13 percent of class represented by amount in row (11): 0%

14 type of reporting person: IN

 

 

CUSIP No. 58500P107 13D Page 8 of 12 Pages

1 NAME(S) OF REPORTING PERSON(S)
S.S. OR I.R.S. IDENTIFICATION NO. OF ABOVE PERSON

Geoffrey F. Grossman

2 CHECK THE APPROPRIATE BOX IF A MEMBER OF A GROUP (SEE INSTRUCTIONS)

(a) [ ]

(b) [X]

3 SEC USE ONLY

4 source of funds

OO

5 check box if disclosure of legal proceedings

is required pursuant to items 2(d) or 2(e)

[ ]

6 citizenship or place of organization

United States of America

Number of Shares Beneficially Owned by Each Reporting Person With:

7 SOLE voting power: 0

8 shared voting power: 2,489,385

9 sole dispositive power: 0

10 Shared dispositive power: 2,489,385

11 aggregate amount beneficially owned by each reporting person: 2,489,385

12 check box if the aggregate amount in row (11) excludes certain shares

[ ]

13 percent of class represented by amount in row (11): 10.46%

14 type of reporting person: IN

The Reporting Persons listed on the cover pages to this Schedule 13D hereby make the following Statement pursuant to Section 13(d) of the Securities Exchange Act of 1934, as amended and the rules and regulations promulgated thereunder.
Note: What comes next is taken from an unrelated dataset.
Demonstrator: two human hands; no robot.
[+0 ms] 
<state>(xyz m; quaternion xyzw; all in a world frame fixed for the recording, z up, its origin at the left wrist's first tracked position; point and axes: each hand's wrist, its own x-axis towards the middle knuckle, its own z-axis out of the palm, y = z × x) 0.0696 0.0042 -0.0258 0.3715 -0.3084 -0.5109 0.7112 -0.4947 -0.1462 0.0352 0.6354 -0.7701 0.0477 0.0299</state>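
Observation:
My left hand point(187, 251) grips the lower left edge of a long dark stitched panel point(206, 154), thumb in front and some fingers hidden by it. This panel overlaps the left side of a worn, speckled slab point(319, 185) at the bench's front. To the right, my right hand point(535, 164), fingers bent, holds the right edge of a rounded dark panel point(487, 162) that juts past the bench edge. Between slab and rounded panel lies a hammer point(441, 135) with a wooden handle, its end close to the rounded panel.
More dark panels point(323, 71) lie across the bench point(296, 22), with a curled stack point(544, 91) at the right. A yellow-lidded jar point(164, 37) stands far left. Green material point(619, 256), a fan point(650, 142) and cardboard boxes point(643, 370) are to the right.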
This Statement is an amendment to the unifying amendment, filed on November 27, 2002 of the Schedule 13Ds filed on October 5, 2001 (the "Original Schedule 13D").

Unless otherwise defined herein, all capitalized terms used herein shall have the meanings given to them in the Original Schedule 13D. Except as amended hereby, the information set forth in the Original Schedule 13D remains true, complete, and correct.

ITEM 2. Identity and Background

Item 2 is hereby amended to read as follows:

This statement is being filed on behalf of CVF, LLC, a Delaware limited liability company ("CVF"); Richard C. Goodman ("Mr. R. Goodman"); Longview Management Group, LLC, a Delaware limited liability company ("Longview"); Charles H. Goodman ("Mr. C. Goodman"); James A. Star ("Mr. Star") and Geoffrey F. Grossman, ("Mr. Grossman") (CVF, Mr. R. Goodman, Longview, Mr. C. Goodman, Mr. Star and Mr. Grossman are collectively referred to herein as the Reporting Persons"). All natural person Reporting Persons are citizens of the United States of America.

CVF, LLC makes venture capital investments in companies, funds, and other entities chosen by its Executive Manager, Mr. R. Goodman. CVF maintains its principal place of business and principal offices at 222 N. LaSalle Street, Suite 2000, Chicago, Illinois 60601.

CVF exercises voting and dispositive power over the Common Stock of the Issuer reported herein or the right to acquire such Common Stock within 60 days, and, accordingly, is deemed to be the beneficial owner for purposes of Section 13(d) of the 1934 Act, of the Common Stock reported herein.

Mr. R. Goodman's principal occupation is the performance of his duties as Executive Manager of CVF. Mr. R. Goodman maintains his principal place of business and principal offices at 222 N. LaSalle Street, Suite 2000, Chicago, Illinois 60601. In his capacity as Executive Manager, Mr. R. Goodman is deemed to be the beneficial owner for the purposes of Section 13(d) of the 1934 Act of the Common Stock reported herein. Except for such deemed beneficial ownership, Mr. R. Goodman does not own any Common Stock or other securities of the Issuer.

The executive officers of CVF, other than certain of the Reporting Persons listed above, and their present occupations are as follows: (a) A. Steven Crown, Vice President of Henry Crown and Company, a company with diversified investments ("HCC"); (b) James S. Crown, President of HCC; and (c) William H. Crown, President of CC Industries, Inc., a division of HCC. Each executive officer of CVF is a citizen of the United States of America and has an address at 222 N. LaSalle Street, Suite 2000, Chicago, Illinois 60601.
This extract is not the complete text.